Le film a vieilli, malheureusement. Même si certains dialogues sont bons, il manque de dynamisme à mon goût. J'ai préféré les scènes de "La traversée de Paris" que je recommande pour un Jean Gabin également en grande forme ! Mais un meilleur duo (A mon goût) avec Bourvil. ( le passage bonus avec Louis de Funès :))
Que reste-t-il de "Un singe en hiver" 53 ans après sa sortie ? Pas grand chose. Henri Verneuil, déjà passé par la case Fernandel ("Le mouton à cinq pattes", "La vache et le prisonnier"), s'empare de Belmondo tout juste après le succès de société "A bout de souffle", ainsi que du "Président" Jean Gabin. Ce duo, mémorable pour les joutes verbales orchestrées avec maestria par Audiard lui-même, permet encore aujourd'hui de ne pas raccrocher immédiatement. Tout comme Noël Roquevert ("Le corbeau", "Les diaboliques", "Les barbouzes"...) dans son personnage d’hurluberlu qui fait sauter à grands coups de pétards usés le village normand dans lequel il tient boutique. Usée, la mise en scène l'est aussi. Désolé Monsieur Verneuil, mais vos "Mélodie en sous-sol", "Peur sur la ville" et autres "Clan des siciliens" sont beaucoup plus rythmés. Alors oui, le sujet (l'amitié ne s'attrape pas comme un verre de vin) ne se prêtait sans doute pas à un exercice de style, mais je m'attendais à un Verneuil en bonne et due forme. Je me suis certes ennuyé mais j'ai pu attendre la fin car il s'agit d'un Verneuil qu'on boit jusqu'à la dernière goute, comme tout film culte populaire qui se respecte. Et "Un singe en hiver" est d'abord un film culte pour le duo formé par Gabin-Bébel (ce dernier nous offrant une séquence de toréador de voitures dans les rues du village), et un film populaire car il respecte le schéma traditionnel réalisateur/acteurs/dialoguiste connus de tous. Ce film basé sur l'amitié d'un marginal et d'un hôtelier (ayant juré de ne plus boire d'alcool) nous tient le cou en l'air le temps d'ingérer le contenu du contenant puis se dissipe une fois la digestion entamé. Pour une culture cinéphilique française incontournable.
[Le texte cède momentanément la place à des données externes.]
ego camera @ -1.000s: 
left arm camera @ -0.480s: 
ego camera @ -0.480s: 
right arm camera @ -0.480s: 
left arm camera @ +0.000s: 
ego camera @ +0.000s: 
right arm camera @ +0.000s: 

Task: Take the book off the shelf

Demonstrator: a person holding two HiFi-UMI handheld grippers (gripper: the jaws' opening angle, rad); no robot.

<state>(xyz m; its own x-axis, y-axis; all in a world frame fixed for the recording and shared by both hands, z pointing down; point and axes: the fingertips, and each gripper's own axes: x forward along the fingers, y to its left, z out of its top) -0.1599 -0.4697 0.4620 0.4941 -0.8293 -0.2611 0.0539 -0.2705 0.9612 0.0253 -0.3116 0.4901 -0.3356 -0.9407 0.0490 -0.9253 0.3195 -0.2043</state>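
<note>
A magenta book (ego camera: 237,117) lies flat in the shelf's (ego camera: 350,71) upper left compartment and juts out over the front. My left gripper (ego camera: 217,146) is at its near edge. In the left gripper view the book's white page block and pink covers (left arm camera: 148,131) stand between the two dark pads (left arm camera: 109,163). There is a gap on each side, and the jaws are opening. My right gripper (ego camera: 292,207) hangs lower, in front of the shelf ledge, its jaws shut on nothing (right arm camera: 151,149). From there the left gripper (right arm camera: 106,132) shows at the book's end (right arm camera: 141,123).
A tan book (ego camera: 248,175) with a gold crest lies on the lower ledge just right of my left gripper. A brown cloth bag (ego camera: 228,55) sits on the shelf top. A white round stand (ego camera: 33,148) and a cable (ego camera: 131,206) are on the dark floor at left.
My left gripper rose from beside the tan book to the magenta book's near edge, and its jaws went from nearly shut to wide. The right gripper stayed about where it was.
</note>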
Les autres, direction l'Espagne ou... le Yang-Tsé-Kiang ! Spectateurs, la monnaie de singe est de vigueur ce soir.
Vous mélangez une grande dose de vide, deux acteurs qui cabotinent, un soupçon d'alcool, et vous obtenez Un Singe en Hiver. On s'ennuie ferme devant la succession de scènes qui nous est proposée, toutes plus ennuyantes les unes que les autres, avec en toile de fond un propos assez douteux : l'apologie de l'alcoolisme. Une déception compte-tenu de la réputation du film.
Il pourrait y avoir 10 étoiles, je les mettrais. C'est vraiment drôle, des dialogues savoureux, des comédiens hors pair. Et oui, ils tenaient leur rôle à l'époque ! De la justesse, de la poésie et beaucoup d'émotion pour l'un des plus grands films du cinéma Français.